Western countries, after entering the post-industrial era, have typically focused on developing the service sector, as it can absorb a larger portion of the workforce. Currently, 84% of the U.S. workforce is employed in the service sector, while the share in Germany and Japan is around 70%. Even Germany and Japan, known for their craftsmanship and industrial strength, have such high proportions of service employment. In comparison, only about 50% of China's total employed population works in the service sector. Should China also consider increasing investment in the service industry?
This does not conflict with the goal of becoming a manufacturing powerhouse, as being a manufacturing leader is a quality metric. With rising productivity in manufacturing, surplus workers can naturally transition to the service sector. The key lies in significantly increasing fiscal investment in the service sector. Enhancing people' incomes and boosting spending on education, healthcare, and elderly care—key components of social security—would provide the strongest support for developing the service sector.
Looking at actual spending data, since 2021, despite a sharp slowdown in real estate investment growth, manufacturing investment has increased substantially. This has allowed China's investment-to-GDP ratio to remain at twice the global average.
Investment is a fast-moving variable that can quickly translate into GDP as long as physical progress is made. In contrast, economic transformation is a slow-moving variable, shaped by numerous uncontrollable factors such as systemic and institutional barriers. However, the tangible reality of annual GDP growth targets forces a choice of priorities. As humanity enters the AI era, rising productivity will inevitably heighten employment pressures. According to data released by the National Bureau of Statistics, in September, the unemployment rate among urban youth aged 16–24 (excluding students) reached 17.6%, significantly higher than in previous years, despite overall, the urban surveyed unemployment rate being 5.1%. This highlights the need to create more job opportunities for young people.
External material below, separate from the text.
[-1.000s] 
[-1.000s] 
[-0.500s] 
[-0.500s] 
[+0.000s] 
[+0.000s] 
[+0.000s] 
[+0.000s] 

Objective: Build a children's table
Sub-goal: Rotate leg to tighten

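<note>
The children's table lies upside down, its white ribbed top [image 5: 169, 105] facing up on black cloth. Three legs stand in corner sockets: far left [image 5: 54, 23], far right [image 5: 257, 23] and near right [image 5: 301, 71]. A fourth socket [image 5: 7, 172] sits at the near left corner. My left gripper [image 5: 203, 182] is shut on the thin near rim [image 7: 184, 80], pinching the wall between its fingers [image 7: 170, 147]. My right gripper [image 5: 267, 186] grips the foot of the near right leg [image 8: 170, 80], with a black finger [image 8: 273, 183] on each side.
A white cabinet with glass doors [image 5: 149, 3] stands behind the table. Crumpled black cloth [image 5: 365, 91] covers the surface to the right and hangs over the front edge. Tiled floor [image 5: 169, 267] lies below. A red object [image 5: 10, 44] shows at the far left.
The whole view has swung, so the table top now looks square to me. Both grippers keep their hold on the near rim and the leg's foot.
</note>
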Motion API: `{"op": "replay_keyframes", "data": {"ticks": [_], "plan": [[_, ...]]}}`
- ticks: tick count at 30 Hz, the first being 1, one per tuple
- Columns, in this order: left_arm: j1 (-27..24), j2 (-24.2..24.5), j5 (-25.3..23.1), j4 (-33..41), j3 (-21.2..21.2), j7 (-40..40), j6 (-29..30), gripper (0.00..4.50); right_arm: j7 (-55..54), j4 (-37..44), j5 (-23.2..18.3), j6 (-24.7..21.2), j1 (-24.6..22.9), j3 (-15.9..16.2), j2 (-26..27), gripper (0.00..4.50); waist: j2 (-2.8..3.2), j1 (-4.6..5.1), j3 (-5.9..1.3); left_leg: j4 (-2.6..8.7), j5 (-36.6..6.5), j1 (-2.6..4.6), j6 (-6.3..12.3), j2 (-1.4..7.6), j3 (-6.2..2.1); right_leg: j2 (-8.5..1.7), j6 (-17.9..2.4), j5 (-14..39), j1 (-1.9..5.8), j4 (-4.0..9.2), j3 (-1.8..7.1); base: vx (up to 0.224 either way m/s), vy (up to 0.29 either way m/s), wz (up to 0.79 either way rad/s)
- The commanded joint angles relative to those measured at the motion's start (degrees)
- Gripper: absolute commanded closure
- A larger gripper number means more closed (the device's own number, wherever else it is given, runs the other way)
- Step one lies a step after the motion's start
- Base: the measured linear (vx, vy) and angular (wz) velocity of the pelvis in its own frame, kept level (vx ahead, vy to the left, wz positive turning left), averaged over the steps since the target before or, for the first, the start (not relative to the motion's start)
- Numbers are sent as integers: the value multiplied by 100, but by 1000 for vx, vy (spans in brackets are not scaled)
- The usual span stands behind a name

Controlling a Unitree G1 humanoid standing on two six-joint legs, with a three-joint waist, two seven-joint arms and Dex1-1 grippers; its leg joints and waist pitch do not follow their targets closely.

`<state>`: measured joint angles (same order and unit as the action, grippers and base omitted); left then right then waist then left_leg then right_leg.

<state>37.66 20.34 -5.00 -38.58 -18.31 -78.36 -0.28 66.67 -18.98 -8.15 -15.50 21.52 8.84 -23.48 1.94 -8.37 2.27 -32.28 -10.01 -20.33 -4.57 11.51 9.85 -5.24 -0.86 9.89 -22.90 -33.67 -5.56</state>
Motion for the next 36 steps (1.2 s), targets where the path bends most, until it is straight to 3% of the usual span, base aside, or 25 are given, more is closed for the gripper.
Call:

To address this, full employment should be prioritized among the many macroeconomic indicators, and relevant industrial policies should revolve around this objective. If the final consumption-to-GDP ratio can be raised to over 60%, the urban surveyed unemployment rate will definitely decline again, CPI will rise, and the economy's transformation will begin to show promise. In fact, the National People's Congress has long set new job creation as a binding target—one that must be achieved—while GDP growth has always been an expected goal that does not necessarily have to be met.
In summary, solving economic challenges is far more complex than stabilizing the Leaning Tower of Pisa. The latter is a purely technical problem in the natural sciences, whereas the former involves a web of constraints and competing interests rooted in the humanities.